Inside a book that startles and persuades, Mann unveils how a brand-new generation of researchers built with novel technological techniques found previously unheard-of conclusions. Among them:
• In 1491 there were probably more folks surviving in the Americas than in Europe.
• Certain metropolitan areas–such as Tenochtitlán, the Aztec capital–were much larger in population than any contemporary European city. Furthermore, Tenochtitlán, unlike any capital in Europe at that time, had running drinking water, beautiful botanical backyards, and immaculately clean streets.

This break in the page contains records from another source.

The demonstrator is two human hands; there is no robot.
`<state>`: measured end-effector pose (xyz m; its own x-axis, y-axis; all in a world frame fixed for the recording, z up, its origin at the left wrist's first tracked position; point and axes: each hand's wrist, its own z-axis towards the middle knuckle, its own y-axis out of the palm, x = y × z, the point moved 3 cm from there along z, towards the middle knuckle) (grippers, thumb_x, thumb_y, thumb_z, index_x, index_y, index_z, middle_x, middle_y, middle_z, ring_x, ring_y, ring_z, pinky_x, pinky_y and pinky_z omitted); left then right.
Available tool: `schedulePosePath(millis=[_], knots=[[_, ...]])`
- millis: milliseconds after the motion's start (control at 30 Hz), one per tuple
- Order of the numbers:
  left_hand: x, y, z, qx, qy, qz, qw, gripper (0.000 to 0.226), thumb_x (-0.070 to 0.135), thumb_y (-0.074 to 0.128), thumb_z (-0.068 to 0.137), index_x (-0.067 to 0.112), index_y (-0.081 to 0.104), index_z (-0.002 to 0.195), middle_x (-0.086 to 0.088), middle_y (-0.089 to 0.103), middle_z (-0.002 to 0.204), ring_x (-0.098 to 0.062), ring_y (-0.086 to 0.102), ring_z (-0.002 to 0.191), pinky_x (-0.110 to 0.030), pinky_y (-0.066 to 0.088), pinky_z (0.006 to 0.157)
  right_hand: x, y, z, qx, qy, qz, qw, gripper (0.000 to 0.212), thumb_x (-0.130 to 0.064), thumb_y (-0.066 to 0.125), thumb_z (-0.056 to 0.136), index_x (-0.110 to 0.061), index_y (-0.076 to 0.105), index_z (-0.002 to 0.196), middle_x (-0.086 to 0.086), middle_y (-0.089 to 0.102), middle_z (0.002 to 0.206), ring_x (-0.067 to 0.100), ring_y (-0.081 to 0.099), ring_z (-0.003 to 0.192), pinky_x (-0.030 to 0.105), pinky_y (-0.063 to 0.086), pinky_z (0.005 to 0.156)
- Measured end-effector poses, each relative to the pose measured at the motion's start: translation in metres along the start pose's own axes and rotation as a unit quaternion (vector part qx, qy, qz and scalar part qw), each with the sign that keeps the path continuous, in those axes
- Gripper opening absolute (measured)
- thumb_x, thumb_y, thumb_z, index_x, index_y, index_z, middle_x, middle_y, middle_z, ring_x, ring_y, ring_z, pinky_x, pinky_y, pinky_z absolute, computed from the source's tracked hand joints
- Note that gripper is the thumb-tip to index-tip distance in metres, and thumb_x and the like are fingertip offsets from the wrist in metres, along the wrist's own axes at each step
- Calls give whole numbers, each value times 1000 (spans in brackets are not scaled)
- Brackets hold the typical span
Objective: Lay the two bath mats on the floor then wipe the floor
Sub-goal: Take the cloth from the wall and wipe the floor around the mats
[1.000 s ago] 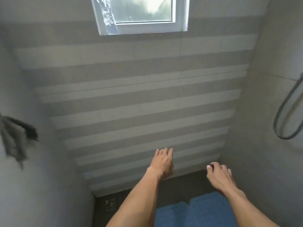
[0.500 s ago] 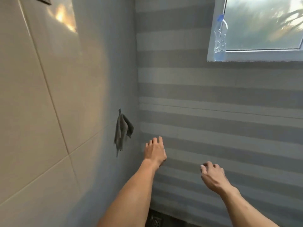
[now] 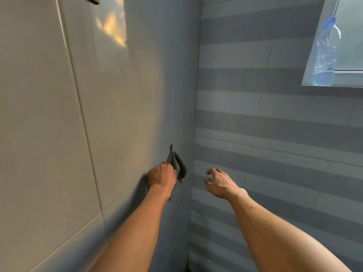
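At the far left of the frame stood the big pale tiled wall, with a warm patch of reflected light near the upper middle. Lower down, just left of centre, your left hand had curled its fingers round the dark grey cloth that hung from a small hook close to the corner. The grip was closed on the cloth, knuckles toward you; part of the cloth showed above the hand and a strip trailed below the wrist.

Right of centre, your right hand hovered near the striped wall, fingers loosely bent and apart, holding nothing and touching nothing that I could see. In the upper right, a clear plastic bottle stood on the window ledge.

Neither the floor nor the bath mats were in view, so I could not tell where they lay. The cloth was the thing you needed for wiping, I judge.

The risk here was in the pull. If you tugged straight down or toward you, the cloth could snag on the hook and strain it. Lifting it up and off first looked safer. You also held only one fold, so the rest could slip free and drop.
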<state>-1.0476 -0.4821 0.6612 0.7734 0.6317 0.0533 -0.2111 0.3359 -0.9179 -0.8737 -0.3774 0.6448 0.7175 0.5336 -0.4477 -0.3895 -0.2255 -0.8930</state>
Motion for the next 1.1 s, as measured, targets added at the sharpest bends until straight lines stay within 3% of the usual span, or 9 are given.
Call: schedulePosePath(millis=[200,400,533,633,800,933,1000,1100], knots=[[14,8,30,-9,-10,35,999,31,28,45,99,6,58,117,-9,67,115,-26,65,106,-35,51,81,-37,0,68,-21,-67,-9,997,52,-38,55,95,-22,43,143,4,43,150,26,43,136,39,38,110],[22,6,39,-41,-35,65,996,24,13,50,96,8,59,117,-10,64,119,-28,63,108,-37,51,81,-63,25,111,-48,-141,64,987,53,-28,58,95,-20,43,146,8,48,148,28,45,136,38,38,110],[24,3,39,-34,-53,45,997,25,17,53,94,6,58,116,-13,64,118,-31,63,108,-39,51,82,-60,39,122,-41,-151,133,979,29,-25,55,96,-20,63,124,9,70,117,27,65,104,33,52,82],[26,-12,41,15,-45,32,998,25,20,49,94,5,56,113,-15,67,113,-34,64,103,-40,50,78,-50,23,128,-16,-137,160,977,17,-26,56,93,-19,68,104,6,72,100,25,67,91,34,54,76],[58,-49,76,148,52,11,988,26,22,49,90,8,57,110,-15,63,111,-35,62,101,-41,48,74,-18,-49,134,47,-139,169,975,18,-29,66,86,-13,62,78,0,63,72,14,57,65,24,40,52],[114,-58,108,158,105,-116,975,23,22,53,84,7,58,101,-18,64,101,-39,61,93,-41,47,70,40,-113,124,60,-88,183,977,23,-24,69,76,-2,64,76,1,60,67,14,54,62,28,42,60],[146,-47,121,110,86,-248,959,21,27,56,84,8,56,93,-16,66,91,-37,61,85,-39,46,68,77,-137,112,57,-48,152,986,21,-21,68,76,0,65,78,2,61,67,14,54,62,29,42,60],[200,-11,128,10,98,-428,898,16,24,54,89,9,57,94,-9,66,90,-32,61,87,-33,43,69,134,-157,87,71,25,120,990,14,-18,68,75,-7,66,84,-1,61,72,14,55,64,28,43,59]])
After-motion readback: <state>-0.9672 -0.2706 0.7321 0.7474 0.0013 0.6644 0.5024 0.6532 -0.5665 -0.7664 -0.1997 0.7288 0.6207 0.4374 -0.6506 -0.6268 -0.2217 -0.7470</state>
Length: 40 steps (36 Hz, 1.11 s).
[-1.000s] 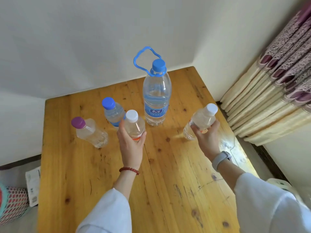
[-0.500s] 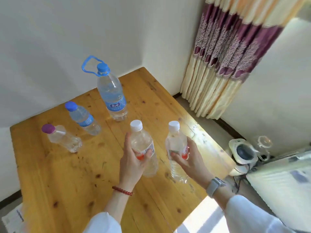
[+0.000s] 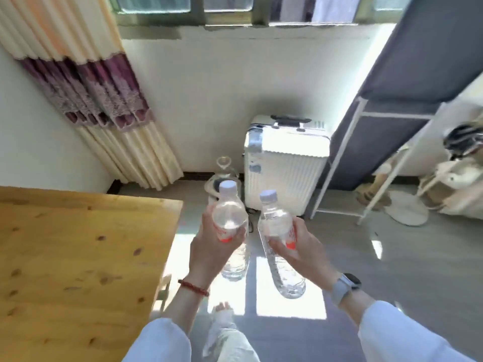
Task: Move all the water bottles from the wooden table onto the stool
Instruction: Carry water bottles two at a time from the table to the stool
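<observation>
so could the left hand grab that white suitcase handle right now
Probably not. The left hand has its fingers wrapped round a water bottle, so it is occupied, and the white suitcase stands well beyond it by the wall across open floor. Nothing blocks the way, but the person would need to step closer and free the hand.

Wooden table [image 3: 78,257]: knotted, light-toned boards, satin sheen. Two water bottles [image 3: 230,218] [image 3: 277,226]: clear glossy plastic, white caps, printed labels. Suitcase [image 3: 285,165]: ribbed hard shell, apparently plastic. Curtain [image 3: 104,100]: pleated cloth, patterned band. Rack frame [image 3: 337,163]: white tubing, possibly metal. Floor [image 3: 392,270]: smooth, grey, reflective.
</observation>
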Tool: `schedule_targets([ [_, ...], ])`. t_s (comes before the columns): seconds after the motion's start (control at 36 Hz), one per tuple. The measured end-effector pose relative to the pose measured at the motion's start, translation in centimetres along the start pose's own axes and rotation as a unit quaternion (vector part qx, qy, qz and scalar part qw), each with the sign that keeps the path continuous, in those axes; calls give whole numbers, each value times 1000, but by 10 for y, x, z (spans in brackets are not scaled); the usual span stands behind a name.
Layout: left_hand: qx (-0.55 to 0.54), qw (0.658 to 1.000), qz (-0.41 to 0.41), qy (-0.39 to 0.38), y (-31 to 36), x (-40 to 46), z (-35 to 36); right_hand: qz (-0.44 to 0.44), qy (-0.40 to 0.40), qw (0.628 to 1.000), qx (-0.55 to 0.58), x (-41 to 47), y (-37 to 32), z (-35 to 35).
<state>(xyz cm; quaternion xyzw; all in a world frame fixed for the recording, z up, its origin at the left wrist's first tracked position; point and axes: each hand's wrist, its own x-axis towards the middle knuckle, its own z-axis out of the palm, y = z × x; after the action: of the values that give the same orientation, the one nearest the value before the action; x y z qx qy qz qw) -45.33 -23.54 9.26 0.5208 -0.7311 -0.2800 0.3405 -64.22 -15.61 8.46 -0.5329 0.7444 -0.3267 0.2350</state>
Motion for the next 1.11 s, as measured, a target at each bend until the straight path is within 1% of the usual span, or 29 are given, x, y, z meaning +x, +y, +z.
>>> schedule_targets([
  [0.11, -26, 990, 96, -102, 75, -5, 82, 107, 65, 992, 14, -37, 63, -80],
  [0.19, -42, 968, 153, -192, 126, -10, 147, 166, 148, 975, -4, -68, 107, -132],
  [0.31, -54, 931, 224, -284, 193, -18, 235, 257, 244, 935, 5, -105, 165, -192],
  [0.36, -67, 912, 243, -324, 228, -23, 279, 299, 282, 912, 7, -121, 195, -219],
  [0.47, -83, 877, 289, -374, 296, -33, 365, 372, 333, 866, -6, -144, 254, -277],
  [0.56, -86, 847, 322, -415, 347, -38, 430, 407, 371, 835, -8, -155, 296, -324],
  [0.64, -89, 817, 344, -453, 402, -44, 493, 432, 403, 807, 14, -164, 333, -371],
  [0.81, -120, 759, 402, -499, 514, -72, 604, 466, 470, 749, 37, -193, 399, -459],
  [0.92, -116, 711, 432, -542, 582, -111, 671, 486, 508, 711, 30, -226, 442, -507],
  [1.0, -122, 683, 442, -568, 628, -148, 720, 501, 529, 684, 27, -258, 480, -542],
  [1.11, -138, 646, 464, -590, 692, -207, 786, 511, 551, 659, 14, -307, 540, -597],
])
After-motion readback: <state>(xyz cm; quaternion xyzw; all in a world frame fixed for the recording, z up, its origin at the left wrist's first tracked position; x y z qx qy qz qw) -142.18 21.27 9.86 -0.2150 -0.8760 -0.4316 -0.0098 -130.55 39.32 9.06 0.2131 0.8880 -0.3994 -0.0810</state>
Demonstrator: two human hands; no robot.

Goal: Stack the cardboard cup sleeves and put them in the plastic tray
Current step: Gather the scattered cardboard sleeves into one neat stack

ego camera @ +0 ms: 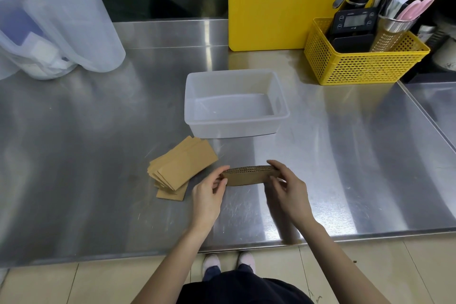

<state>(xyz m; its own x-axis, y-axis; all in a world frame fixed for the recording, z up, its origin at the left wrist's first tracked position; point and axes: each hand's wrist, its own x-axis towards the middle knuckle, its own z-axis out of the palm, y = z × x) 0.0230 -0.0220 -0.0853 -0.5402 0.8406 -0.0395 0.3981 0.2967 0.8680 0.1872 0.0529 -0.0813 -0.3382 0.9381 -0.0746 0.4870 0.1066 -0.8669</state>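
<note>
A stack of brown cardboard cup sleeves (248, 175) stands on its long edge on the steel table, held between both hands. My left hand (209, 195) grips its left end and my right hand (286, 190) grips its right end. To the left lies a loose, fanned pile of more sleeves (181, 166), flat on the table. The translucent plastic tray (281, 103) sits just beyond the hands, with nothing in it.
A yellow basket (357, 66) with a scale and utensil holder stands at the back right before a yellow board (271, 2). Translucent plastic jugs (74, 20) stand at the back left. The table's front edge (222, 249) runs close to my body.
</note>
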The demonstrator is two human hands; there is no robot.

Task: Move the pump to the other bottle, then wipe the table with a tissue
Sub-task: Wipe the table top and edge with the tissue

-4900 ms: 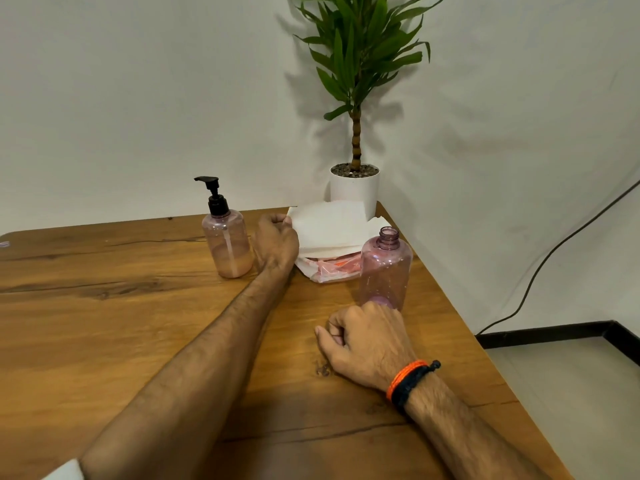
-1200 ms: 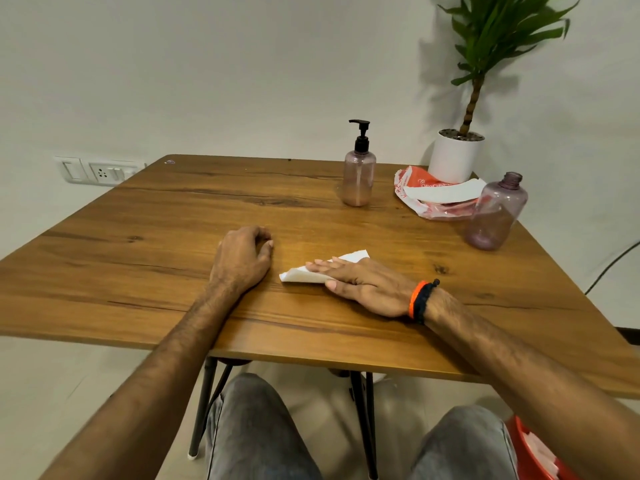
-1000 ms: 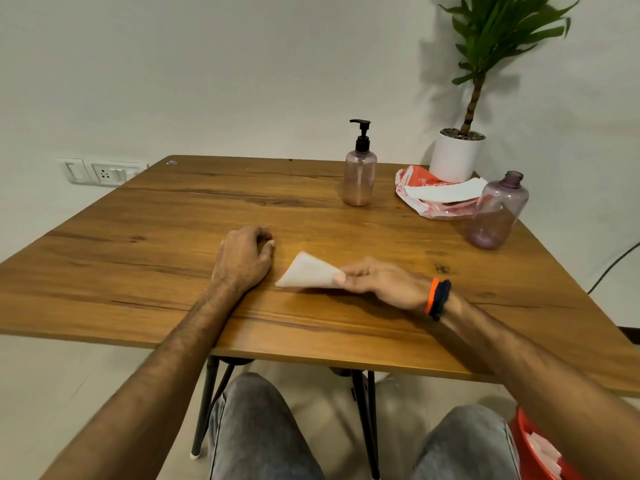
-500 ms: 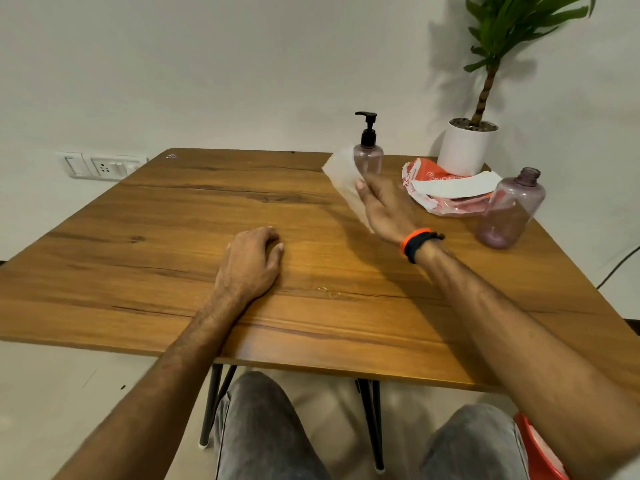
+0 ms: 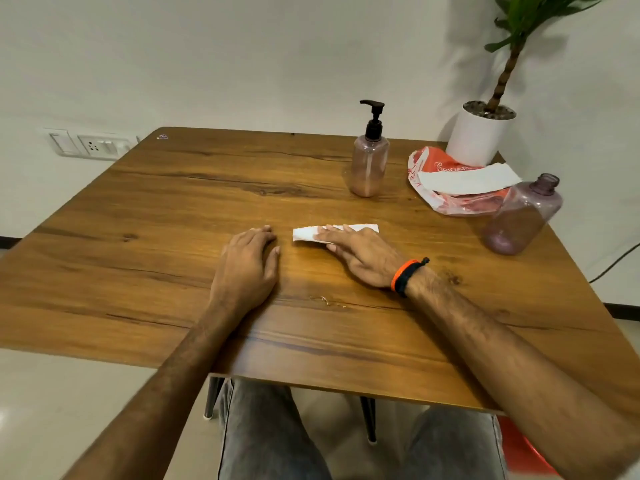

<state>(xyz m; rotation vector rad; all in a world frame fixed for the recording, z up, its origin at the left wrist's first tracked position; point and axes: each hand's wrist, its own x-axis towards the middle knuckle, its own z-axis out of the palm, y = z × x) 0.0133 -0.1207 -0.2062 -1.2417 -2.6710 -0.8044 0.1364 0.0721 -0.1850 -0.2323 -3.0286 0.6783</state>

• The earliest cities in the Western Hemisphere were thriving prior to the Egyptians built the fantastic pyramids.
• Pre-Columbian Indians in Mexico created corn by a breeding process so advanced that this journal Science recently referred to it as “man’s initial, and perhaps the greatest, feat of genetic engineering.”
• Amazonian Indians learned how to plantation the rainfall forest without destroying it–a process scientists are learning today in the hope of regaining this dropped knowledge.
• Native People in america transformed their land thus completely that Europeans found its way to a hemisphere already massively “landscaped” by humans.
Mann sheds clarifying light on the techniques used to reach at these fresh visions of the pre-Columbian Americas and how they possess affected our understanding of our history and our taking into consideration the environment. His book is an interesting and learned account of scientific inquiry and revelation.